◆ Task to carry out: For the records below, print the lines from the line with "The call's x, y" through the line with "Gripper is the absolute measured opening" exactly as written; include both end lines and exclude the rest.

════════════════

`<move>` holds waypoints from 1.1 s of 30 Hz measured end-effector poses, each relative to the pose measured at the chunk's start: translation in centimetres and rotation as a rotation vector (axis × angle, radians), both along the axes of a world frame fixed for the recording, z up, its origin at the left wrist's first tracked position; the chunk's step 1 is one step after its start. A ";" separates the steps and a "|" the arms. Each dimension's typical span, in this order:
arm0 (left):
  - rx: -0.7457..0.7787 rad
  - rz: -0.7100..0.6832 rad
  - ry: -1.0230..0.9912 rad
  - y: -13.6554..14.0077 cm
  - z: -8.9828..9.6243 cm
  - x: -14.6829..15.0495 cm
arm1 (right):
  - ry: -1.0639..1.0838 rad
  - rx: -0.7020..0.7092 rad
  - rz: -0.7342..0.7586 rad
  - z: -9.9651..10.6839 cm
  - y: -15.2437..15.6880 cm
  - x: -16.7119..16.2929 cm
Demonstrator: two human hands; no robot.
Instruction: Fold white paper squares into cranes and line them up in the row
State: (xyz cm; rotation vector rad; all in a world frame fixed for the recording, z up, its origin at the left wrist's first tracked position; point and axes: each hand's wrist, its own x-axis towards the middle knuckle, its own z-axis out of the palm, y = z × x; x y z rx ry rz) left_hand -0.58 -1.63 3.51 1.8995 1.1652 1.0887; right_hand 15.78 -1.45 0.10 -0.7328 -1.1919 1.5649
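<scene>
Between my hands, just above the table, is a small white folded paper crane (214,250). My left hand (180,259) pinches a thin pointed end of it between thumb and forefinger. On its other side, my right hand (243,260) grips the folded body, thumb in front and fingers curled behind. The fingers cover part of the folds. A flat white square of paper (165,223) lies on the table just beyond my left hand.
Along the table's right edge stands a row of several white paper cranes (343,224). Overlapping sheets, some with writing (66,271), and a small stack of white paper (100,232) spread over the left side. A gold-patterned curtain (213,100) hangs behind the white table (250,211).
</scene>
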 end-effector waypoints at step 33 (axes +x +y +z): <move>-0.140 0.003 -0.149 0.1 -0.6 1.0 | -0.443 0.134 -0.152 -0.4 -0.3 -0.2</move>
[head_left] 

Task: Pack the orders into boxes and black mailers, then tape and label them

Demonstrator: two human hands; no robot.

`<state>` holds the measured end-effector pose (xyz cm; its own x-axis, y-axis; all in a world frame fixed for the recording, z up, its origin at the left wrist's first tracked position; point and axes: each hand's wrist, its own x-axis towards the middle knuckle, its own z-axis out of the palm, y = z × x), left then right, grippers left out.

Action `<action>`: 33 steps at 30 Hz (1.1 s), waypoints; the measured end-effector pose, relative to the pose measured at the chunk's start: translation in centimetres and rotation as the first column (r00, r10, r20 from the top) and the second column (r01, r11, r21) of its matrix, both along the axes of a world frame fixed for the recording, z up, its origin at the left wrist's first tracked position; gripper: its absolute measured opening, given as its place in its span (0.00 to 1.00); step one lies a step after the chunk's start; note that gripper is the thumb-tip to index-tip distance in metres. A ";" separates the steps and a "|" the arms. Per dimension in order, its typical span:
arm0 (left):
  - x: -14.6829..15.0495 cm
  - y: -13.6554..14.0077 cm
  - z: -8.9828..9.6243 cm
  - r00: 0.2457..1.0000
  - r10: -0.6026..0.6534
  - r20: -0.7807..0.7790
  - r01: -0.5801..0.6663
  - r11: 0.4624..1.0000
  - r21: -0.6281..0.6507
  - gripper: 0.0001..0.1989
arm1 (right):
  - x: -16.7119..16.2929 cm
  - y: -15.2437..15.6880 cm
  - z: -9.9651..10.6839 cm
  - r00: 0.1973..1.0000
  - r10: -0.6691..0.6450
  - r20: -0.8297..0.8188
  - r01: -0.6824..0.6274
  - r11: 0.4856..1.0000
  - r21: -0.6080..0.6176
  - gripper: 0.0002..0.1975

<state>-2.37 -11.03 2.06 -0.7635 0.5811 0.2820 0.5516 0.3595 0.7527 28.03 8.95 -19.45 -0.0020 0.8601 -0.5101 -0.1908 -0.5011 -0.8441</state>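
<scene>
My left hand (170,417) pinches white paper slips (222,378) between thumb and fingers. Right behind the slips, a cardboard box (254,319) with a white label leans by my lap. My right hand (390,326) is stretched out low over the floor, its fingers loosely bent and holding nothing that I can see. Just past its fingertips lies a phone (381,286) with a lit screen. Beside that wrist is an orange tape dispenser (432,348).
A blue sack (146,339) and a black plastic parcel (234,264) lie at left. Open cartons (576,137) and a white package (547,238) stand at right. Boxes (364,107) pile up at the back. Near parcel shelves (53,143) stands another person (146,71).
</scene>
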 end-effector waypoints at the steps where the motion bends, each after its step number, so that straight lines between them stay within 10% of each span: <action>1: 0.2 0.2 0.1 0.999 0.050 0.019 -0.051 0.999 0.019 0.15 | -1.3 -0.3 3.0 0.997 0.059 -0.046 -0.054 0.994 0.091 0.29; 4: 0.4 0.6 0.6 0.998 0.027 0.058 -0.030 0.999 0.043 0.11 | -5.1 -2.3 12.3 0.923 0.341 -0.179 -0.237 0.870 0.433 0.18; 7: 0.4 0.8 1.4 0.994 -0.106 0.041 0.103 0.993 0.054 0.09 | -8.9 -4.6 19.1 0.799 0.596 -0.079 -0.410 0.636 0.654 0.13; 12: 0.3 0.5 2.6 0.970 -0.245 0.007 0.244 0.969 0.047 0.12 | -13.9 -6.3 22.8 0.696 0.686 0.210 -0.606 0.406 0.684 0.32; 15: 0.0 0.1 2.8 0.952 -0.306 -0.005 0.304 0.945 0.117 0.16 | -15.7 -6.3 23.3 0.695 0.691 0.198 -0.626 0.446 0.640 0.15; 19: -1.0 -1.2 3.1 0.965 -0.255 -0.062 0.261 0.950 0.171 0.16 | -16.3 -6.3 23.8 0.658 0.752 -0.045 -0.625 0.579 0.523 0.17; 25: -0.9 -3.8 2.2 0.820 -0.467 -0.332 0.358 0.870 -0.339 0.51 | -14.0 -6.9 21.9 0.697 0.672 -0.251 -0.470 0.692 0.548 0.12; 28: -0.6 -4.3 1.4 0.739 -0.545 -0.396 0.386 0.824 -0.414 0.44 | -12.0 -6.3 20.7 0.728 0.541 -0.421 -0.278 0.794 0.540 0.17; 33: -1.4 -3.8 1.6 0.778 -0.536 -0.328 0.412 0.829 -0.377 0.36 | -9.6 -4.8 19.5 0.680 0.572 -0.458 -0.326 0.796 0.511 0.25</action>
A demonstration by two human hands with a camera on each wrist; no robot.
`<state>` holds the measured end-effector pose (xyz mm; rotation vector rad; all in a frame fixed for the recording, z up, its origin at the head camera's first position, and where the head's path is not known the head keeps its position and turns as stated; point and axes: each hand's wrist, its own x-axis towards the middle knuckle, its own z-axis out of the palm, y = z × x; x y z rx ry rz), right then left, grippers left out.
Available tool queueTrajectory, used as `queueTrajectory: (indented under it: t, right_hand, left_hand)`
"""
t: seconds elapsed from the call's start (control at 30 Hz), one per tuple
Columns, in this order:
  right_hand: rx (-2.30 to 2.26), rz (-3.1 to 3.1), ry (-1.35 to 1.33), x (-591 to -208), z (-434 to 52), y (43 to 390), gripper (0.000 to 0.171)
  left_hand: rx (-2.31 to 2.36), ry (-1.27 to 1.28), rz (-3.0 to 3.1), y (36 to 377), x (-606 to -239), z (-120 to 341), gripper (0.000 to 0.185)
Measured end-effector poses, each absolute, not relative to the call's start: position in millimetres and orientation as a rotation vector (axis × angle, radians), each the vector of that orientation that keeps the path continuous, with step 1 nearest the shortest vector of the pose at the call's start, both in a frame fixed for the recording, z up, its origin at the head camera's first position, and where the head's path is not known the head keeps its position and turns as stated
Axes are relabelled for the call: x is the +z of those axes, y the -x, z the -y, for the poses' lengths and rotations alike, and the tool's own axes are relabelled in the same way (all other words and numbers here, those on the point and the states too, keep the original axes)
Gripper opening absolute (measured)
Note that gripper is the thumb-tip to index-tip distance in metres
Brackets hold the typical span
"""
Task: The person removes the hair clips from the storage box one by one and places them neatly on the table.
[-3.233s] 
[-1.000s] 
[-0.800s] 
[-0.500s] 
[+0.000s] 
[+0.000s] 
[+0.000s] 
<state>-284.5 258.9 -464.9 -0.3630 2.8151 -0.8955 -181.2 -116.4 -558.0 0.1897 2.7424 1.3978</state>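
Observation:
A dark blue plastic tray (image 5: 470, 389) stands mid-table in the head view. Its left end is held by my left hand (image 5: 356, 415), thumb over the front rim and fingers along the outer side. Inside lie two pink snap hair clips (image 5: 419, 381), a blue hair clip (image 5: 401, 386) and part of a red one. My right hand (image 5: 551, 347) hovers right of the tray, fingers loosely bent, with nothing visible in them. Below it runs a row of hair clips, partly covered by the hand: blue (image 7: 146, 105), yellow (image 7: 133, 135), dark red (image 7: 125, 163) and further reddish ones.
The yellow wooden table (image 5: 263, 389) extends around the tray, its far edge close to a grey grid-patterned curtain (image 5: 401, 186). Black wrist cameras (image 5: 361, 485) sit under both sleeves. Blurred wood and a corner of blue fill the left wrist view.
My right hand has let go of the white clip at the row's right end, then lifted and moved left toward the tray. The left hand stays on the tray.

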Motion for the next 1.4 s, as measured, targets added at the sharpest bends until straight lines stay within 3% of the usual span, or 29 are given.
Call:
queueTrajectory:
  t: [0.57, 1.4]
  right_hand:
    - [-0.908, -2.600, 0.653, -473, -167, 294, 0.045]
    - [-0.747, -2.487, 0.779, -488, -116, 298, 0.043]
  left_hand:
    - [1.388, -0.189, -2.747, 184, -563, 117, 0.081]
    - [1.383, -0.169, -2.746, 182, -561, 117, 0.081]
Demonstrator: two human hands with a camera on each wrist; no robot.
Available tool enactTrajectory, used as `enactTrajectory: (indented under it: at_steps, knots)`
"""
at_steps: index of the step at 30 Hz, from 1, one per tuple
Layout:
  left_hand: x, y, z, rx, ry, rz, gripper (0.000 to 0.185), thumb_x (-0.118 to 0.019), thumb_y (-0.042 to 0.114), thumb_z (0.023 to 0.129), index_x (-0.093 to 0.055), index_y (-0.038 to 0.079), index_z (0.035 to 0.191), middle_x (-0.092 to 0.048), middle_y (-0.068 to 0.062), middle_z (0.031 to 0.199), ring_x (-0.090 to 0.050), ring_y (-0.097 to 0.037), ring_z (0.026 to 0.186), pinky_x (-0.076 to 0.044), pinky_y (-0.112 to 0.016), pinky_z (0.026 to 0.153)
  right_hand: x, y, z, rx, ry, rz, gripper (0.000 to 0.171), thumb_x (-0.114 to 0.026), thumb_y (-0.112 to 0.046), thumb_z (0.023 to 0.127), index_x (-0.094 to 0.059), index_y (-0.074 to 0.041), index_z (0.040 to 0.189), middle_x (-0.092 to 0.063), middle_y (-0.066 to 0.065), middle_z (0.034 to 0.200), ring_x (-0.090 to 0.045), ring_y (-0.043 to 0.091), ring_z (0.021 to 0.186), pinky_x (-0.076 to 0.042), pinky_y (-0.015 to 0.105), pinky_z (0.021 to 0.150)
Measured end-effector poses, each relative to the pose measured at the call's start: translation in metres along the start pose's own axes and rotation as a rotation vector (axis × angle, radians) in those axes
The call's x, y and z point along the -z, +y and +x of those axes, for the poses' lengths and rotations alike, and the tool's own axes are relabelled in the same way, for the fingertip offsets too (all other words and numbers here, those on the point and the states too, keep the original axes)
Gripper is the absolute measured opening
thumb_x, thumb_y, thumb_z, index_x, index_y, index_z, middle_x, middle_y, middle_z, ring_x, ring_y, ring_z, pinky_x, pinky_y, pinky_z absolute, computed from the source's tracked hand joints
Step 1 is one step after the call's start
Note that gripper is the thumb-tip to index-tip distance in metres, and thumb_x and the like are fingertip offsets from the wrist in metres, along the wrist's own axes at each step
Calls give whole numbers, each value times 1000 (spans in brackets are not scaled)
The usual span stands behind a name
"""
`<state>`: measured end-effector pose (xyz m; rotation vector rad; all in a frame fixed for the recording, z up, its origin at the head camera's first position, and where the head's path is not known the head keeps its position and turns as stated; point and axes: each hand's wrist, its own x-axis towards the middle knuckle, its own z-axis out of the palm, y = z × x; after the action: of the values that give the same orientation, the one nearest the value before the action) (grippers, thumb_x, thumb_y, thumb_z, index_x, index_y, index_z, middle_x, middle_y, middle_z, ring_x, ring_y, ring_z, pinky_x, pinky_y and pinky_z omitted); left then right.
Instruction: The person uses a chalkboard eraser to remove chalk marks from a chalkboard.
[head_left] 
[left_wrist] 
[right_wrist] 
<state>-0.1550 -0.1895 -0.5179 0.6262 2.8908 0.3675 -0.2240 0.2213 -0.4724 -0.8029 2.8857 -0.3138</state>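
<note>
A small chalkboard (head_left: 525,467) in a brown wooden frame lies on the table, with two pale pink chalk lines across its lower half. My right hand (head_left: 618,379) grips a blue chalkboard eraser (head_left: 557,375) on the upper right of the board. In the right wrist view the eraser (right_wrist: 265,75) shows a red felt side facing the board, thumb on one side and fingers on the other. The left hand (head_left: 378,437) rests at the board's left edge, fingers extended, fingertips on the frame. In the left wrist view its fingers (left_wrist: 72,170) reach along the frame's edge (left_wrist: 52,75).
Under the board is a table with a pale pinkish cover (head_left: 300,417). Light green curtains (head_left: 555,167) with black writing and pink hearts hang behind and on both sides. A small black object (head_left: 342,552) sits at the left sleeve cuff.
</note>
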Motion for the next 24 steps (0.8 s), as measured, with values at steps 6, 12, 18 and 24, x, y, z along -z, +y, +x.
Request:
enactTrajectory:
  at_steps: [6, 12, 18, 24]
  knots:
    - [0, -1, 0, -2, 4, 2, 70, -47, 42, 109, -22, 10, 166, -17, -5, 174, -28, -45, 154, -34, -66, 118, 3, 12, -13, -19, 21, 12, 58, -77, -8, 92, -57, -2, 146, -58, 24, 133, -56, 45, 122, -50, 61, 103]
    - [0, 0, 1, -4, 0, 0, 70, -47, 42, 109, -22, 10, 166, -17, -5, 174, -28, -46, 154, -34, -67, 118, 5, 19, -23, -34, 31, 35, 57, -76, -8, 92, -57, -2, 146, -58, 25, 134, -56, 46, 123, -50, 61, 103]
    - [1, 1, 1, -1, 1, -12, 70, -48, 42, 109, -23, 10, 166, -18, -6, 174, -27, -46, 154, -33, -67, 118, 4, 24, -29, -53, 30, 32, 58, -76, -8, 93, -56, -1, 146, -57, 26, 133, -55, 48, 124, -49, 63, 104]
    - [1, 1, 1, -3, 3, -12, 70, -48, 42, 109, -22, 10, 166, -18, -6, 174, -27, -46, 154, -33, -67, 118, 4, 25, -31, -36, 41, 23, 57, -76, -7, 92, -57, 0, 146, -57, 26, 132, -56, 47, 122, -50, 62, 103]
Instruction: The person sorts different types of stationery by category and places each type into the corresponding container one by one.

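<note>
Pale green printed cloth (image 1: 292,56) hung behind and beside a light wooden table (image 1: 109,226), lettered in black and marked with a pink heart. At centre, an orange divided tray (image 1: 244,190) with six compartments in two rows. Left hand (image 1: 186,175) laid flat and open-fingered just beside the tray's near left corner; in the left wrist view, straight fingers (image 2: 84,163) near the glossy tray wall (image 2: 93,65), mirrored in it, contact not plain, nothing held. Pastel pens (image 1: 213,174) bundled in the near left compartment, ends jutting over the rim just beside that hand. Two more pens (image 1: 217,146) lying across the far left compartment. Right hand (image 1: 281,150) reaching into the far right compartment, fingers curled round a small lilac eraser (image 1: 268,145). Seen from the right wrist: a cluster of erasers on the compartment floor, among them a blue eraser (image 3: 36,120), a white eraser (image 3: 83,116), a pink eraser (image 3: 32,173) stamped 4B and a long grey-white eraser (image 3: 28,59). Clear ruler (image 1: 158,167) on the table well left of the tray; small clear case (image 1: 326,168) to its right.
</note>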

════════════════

◆ Result of the task:
The call's x, y and z point along the -z, +y and +x of those axes, for the poses' lengths and rotations alike, and the tool's own axes are relabelled in the same way, for the fingertip offsets too (all other words and numbers here, those on the point and the states too, keep the original axes)
Gripper is the absolute measured opening

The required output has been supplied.